El Ojo de La Serpiente (V)

En una de las salas de la mina abandonada, ubicada en una de las secciones de túneles más amplia, se encontraban reunidos buena parte de sus seguidores. Los había hecho llamar por una sencilla razón: había quienes osaban intentar interponerse en sus planes, y tenían que ser eliminados.
Los mercenarios llevaban ya un tiempo en la ciudad, no era algo nuevo. Hasta el momento los había dejado estar, se habían limitado a ocupar una plazuela y no eran demasiado incordio; sin embargo estaban empezando a moverse, y eso requería una actuación rápida por su parte.
En un principio su estrategia se había basado simplemente en esperar la pronta llegada de refuerzos desde La Costa Azul y, luego, aplastarlos jugando con la ventaja de que sus fuerzas los superarían de largo en número. Pero el cambio de actitud de los mercenarios le había resultado molesto. Si empezaban a husmear e, incluso, llegaban a capturar alguno de sus hombres, la seguridad de su escondite podría peligrar. Y eso no era algo que estuviera dispuesto a permitir ahora que estaba tan cerca de su objetivo. Había que eliminarlos antes de que pudiesen resultar una molestia mayor. Al fin y al cabo, aun sin los refuerzos, el número de sus tropas era mayor y contaba con la ventaja de conocer mejor el terreno.
Cuando entró en la habitación excavada en la roca el constante murmullo entre sus seguidores cesó de pronto. Su presencia les imponía, no en vano había procurado que así fuese. El plan de ataque ya estaba trazado y sus hombres de confianza ya se habrían encargado de difundirlo entre los demás; así que todos estaban a la espera de sus órdenes.
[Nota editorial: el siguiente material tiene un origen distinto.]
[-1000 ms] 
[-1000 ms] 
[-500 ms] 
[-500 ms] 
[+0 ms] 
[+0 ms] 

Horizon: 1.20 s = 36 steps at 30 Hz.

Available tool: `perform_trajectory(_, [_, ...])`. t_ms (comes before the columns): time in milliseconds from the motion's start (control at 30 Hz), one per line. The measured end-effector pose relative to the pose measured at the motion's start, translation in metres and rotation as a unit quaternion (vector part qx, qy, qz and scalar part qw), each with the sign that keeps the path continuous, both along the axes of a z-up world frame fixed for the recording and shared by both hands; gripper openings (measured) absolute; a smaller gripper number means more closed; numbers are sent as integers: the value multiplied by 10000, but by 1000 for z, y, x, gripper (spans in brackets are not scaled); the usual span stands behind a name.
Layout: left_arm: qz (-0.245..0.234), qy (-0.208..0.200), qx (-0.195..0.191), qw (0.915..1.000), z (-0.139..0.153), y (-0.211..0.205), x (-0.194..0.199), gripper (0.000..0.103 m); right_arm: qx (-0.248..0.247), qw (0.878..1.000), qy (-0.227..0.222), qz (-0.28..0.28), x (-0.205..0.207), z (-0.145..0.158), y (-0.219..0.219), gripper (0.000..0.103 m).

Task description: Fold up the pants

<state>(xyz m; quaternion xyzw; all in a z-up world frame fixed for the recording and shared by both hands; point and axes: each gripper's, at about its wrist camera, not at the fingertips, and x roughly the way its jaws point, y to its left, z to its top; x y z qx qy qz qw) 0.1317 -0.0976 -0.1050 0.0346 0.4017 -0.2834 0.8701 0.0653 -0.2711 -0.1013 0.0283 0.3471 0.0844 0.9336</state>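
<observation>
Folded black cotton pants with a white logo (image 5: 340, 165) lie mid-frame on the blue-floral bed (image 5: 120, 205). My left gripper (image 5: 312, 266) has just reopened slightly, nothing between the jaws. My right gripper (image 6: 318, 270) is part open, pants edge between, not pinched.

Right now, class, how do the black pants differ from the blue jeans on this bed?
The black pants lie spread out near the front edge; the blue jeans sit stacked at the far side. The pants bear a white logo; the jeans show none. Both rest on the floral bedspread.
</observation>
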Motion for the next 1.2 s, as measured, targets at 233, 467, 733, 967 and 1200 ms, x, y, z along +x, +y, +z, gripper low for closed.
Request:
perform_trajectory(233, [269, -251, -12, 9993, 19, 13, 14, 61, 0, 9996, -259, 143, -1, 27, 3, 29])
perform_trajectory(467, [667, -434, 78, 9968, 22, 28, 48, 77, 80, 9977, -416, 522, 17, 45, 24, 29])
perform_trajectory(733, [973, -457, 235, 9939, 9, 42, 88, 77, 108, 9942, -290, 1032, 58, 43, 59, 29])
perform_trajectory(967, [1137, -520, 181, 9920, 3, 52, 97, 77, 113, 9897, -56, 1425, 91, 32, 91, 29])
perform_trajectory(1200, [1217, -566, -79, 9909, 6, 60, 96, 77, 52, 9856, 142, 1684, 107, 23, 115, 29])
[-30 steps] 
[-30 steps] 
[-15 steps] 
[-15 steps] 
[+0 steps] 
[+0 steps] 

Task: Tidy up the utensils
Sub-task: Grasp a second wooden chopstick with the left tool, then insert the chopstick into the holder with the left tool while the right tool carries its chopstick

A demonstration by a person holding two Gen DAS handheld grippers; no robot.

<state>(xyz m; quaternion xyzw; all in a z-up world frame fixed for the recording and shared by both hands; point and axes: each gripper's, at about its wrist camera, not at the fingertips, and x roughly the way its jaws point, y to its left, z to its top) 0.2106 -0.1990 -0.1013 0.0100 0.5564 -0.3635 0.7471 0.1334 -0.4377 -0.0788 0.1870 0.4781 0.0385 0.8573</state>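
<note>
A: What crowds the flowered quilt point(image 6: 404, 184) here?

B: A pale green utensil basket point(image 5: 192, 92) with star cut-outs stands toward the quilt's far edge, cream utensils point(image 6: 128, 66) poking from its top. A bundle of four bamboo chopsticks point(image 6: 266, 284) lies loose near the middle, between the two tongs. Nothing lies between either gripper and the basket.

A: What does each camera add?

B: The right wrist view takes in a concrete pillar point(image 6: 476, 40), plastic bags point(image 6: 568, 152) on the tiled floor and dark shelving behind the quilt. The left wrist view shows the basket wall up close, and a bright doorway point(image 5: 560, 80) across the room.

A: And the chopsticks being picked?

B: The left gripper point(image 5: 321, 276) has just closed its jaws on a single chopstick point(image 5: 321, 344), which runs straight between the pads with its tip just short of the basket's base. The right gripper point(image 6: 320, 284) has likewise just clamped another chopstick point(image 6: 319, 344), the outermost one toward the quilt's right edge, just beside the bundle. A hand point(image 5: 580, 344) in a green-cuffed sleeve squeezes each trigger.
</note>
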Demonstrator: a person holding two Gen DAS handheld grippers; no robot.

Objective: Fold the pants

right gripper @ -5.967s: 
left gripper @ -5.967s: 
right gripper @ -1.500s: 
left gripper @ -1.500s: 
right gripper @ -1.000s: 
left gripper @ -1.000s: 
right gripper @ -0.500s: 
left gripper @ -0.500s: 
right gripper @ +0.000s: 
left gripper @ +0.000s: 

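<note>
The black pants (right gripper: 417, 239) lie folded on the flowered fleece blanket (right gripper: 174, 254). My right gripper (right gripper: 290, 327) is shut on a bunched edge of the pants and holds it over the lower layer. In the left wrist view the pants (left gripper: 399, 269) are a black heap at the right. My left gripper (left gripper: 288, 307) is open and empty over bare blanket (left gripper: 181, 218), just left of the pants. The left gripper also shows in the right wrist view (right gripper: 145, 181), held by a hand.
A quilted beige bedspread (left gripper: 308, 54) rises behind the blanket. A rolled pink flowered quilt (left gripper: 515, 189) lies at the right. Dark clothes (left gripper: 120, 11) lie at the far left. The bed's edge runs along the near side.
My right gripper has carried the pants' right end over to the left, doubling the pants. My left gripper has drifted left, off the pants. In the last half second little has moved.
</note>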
Esbozó una sonrisa.
—Esta noche, mis muchachos —dijo en voz alta, haciendo que sus palabras retumbaran en la estancia—, haremos saber a todos cuál es el destino de quien ose desafiarnos. Esta noche sabrán como nunca antes quién gobierna estas calles.
Paseó la vista de un extremo a otro de la sala, con convicción y seguridad. No tenía duda de su triunfo, aunque sabía que muchos de los que estaban allí morirían para poder conseguirlo; no era tan estúpido como para tomar a la ligera a un grupo de mercenarios. Era un precio menor que estaba dispuesto a pagar. Al fin y al cabo sus arcas cada vez estaban más llenas, y con eso le bastaba para comprar la lealtad de todos las tropas que necesitara.
—Ahora quiero que todos salgáis ahí afuera a cumplir con vuestro deber —azuzó—, a demostrar vuestra fuerza y a aplastar a vuestros enemigos. ¡Sangre o gloria!
—¡Sangre o gloria! —bramaron todos al unísono.
Poco después sus hombres habían abandonado la sala para preparar el asalto, enardecidos por su arenga. Por supuesto ninguno de ellos notó que lo invadía cierto nerviosismo; no porque le preocupase la situación lo más mínimo, al contrario. Hacía tiempo que no salía a cazar, como le gustaba llamarlo, y estaba ansioso por derramar sangre.